In der Woche vorm Zeltfestival spielst du vier Abende im Dortmunder Spiegelzelt, quasi in Sichtweite des Westfalenstadions – wie geht sowas denn für einen überzeugten VfL-Fan? Darf man sich da auch über die Borussia lustig machen?
Ich finde, es ist eine geradezu heilige Pflicht, in Dortmund ein bisschen über den BVB zu frotzeln. Und in Gelsenkirchen über Schalke. Vor ein paar Jahren hatte ich nach einem Auftritt in Gelsenkirchen mal die Schlagzeile: „Goosen macht Witze über Schalke.“ Als hätte ich dazu aufgerufen, Heroin zu legalisieren.
Dein Abend heißt „Was ist da los? - Blogs und Storys“ – das klingt so, als ob das ein Programm wäre, das ständig im Fluss und wandelbar ist, und du spontan am Abend über die Auswahl der Texte entscheidest – vielleicht auch abhängig vom Publikum... Ist das so?

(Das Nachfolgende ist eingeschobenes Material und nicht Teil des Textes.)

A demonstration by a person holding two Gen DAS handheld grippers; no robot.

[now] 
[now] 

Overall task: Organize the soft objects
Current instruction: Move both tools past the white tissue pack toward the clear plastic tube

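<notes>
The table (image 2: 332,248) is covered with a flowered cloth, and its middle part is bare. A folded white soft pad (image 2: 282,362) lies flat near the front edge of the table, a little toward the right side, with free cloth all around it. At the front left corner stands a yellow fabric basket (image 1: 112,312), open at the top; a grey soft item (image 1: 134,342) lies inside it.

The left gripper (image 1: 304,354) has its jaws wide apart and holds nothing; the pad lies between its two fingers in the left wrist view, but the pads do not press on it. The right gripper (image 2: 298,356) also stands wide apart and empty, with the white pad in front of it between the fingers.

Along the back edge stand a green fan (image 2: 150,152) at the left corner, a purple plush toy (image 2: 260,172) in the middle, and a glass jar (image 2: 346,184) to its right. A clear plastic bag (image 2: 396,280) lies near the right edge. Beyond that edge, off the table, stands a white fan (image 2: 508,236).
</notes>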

Nein, eigentlich nicht. Es gibt ein Gerüst, das stabil bleibt. An ein oder zwei Stellen mache ich manchmal alternative Geschichten. Der Untertitel hat damit zu tun, dass einige Texte ihren Ursprung in meinen Internet-Blogs hatten. Von denen sie sich aber zum Teil ziemlich weit entfernt haben. Aber natürlich baue ich manchmal noch Sachen ein, die erst nach der Premiere passiert sind. Im Fußball-Teil des Programms beziehe ich mich mittlerweile sehr gerne auf die Rede, die Kevin Prince Boateng nach dem Pokalsieg der Eintracht auf dem Frankfurter Römer gehalten hat. Ich sage nur: „Bruda, spiel den Ball lang!“ Große Poesie!
Kannst du dich aus den letzten Jahren noch an ein besonderes ZFR-Erlebnis erinnnern? Vor oder nach der Show...
Einmal war es irrsinnig heiß, auf der Bühne geschätzt 50 Grad. Ein paar Monate später hatte eine Frau während der Zugabe meines Programms in der Wittener Werkstadt (sic: dt!) einen Kreislaufkollaps. Als ich später zu ihr ging, um zu sehen, wie es ihr geht, sagte sie: „Muss an Ihnen liegen. War schon das zweite Mal. Auf dem Zeltfestival bin ich auch zusammengeklappt.“
Bist du selbst auch ein „ZFR-Gänger“? Also besuchst du Veranstaltungen außer deiner eigenen?
Viel zu selten. Ich war aber mit meiner Omma und ihrer Schwester vor einigen Jahren beim Konzert von Howard Carpendale. Obwohl Omma da gar nicht unbedingt hin wollte, sie stand immer auf Freddy Breck. Aber es war dann doch eine echte Schau, mit den beiden Damen da zu sitzen, während das ganze Zelt „Ti amo“ brüllt. Und Omma nur den Kopf schüttelt.